Exercise description |
Excluding pictures, what does the listing below contain from the line with "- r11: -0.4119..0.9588" up to and including the line with "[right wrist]", word for word?
_ _ _ _ _
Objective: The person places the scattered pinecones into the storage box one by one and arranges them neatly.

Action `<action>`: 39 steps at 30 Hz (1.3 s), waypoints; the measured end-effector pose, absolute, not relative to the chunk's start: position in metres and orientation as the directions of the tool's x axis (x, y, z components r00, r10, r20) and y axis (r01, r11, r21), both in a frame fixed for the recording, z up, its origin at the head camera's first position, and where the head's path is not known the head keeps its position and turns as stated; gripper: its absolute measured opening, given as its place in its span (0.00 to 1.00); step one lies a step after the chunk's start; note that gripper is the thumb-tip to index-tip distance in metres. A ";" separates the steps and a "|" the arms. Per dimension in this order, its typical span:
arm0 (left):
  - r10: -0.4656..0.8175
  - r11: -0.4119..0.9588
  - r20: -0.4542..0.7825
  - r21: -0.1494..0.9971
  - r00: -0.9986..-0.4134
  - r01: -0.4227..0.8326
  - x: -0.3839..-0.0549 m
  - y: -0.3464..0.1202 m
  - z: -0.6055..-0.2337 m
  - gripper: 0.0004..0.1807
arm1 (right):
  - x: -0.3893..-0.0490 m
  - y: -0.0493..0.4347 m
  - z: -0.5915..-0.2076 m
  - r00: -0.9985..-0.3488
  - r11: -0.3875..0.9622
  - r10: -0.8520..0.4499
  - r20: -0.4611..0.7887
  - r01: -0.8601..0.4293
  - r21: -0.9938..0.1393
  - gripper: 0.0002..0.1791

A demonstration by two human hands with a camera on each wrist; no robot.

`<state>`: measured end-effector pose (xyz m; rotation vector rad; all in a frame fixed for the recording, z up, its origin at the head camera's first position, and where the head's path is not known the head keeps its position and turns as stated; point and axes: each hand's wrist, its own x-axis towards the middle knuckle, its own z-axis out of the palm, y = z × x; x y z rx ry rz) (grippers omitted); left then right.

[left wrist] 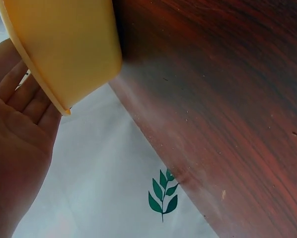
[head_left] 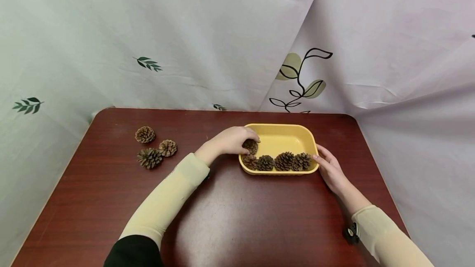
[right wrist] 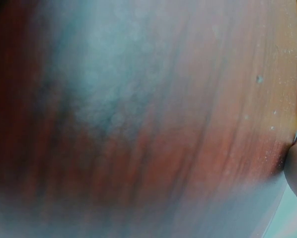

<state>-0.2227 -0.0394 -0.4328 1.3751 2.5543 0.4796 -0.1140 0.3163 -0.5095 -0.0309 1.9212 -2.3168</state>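
A yellow plastic tray [head_left: 285,135] stands on the table in the head view. Several brown pine cones [head_left: 284,161] line its near side. My left hand [head_left: 233,140] reaches over the tray's left rim and holds a pine cone [head_left: 250,147] between thumb and fingers in the left end. In the left wrist view, the fingers of this hand [left wrist: 22,119] pass behind the tray's rim, so the cone is hidden there. At the tray's right end my right hand [head_left: 331,171] grips the rim, thumb on the edge; the right wrist view catches only a sliver of it.
Three more pine cones [head_left: 150,158] lie grouped on the left part of the dark red wooden table [head_left: 237,217]. Behind the table's far edge hangs a pale cloth [head_left: 208,32] with leaf prints.
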 end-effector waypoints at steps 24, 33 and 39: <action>0.754 0.572 0.096 0.390 -0.649 0.722 -0.218 -0.098 -0.418 0.22 | -0.111 0.317 -0.509 -0.992 -0.194 -0.116 -0.046 0.068 -0.979 0.20; 0.714 0.604 0.122 0.391 -0.690 0.694 -0.211 -0.132 -0.415 0.21 | -0.111 0.317 -0.509 -0.993 -0.192 -0.108 -0.049 0.069 -0.979 0.19; 0.681 0.640 0.110 0.393 -0.724 0.661 -0.204 -0.155 -0.410 0.21 | -0.112 0.316 -0.508 -0.992 -0.193 -0.114 -0.047 0.069 -0.979 0.19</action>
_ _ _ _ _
Completed exercise |
  - r11: -0.4119..0.9588
  - r20: -0.4542..0.7825
  - r21: -0.1494..0.9971
  - r00: -0.9986..-0.4134
  - r01: -0.4227..0.8326
  - x: -0.3839..-0.0549 m
  - y: -0.3464..0.1202 m
  - z: -0.6055..-0.2337 m
  - gripper: 0.0004..0.1807
arm1 (right):
  - x: -0.3893..-0.0490 m
  - y: -0.0493..0.4347 m
  - z: -0.5915..-0.2076 m
  - r00: -0.9985..-0.3488
  - r11: -0.3875..0.9622
  - r10: -0.8520..0.4499
  - r20: -0.4611..0.7887
  - r01: -0.8601..0.4293
  - r21: -0.9938..0.1393
  - gripper: 0.0002..0.1791

A demonstration by two human hands with a camera on each wrist; no robot.

`<state>`: measured end-effector pose (xyz m; rotation vector rad; all in a frame fixed for the recording, z up, its origin at the head camera's first position, and where the head's path is not known the head keeps its position and turns as stated; point and axes: each hand's wrist, its own x-axis towards the middle knuckle, its own z-axis out of the palm, y = z × x; x y z rx ry rz) (grippers omitted); left then right.

[left wrist] 
[head_left] 
[right wrist] 

No part of the answer remains open.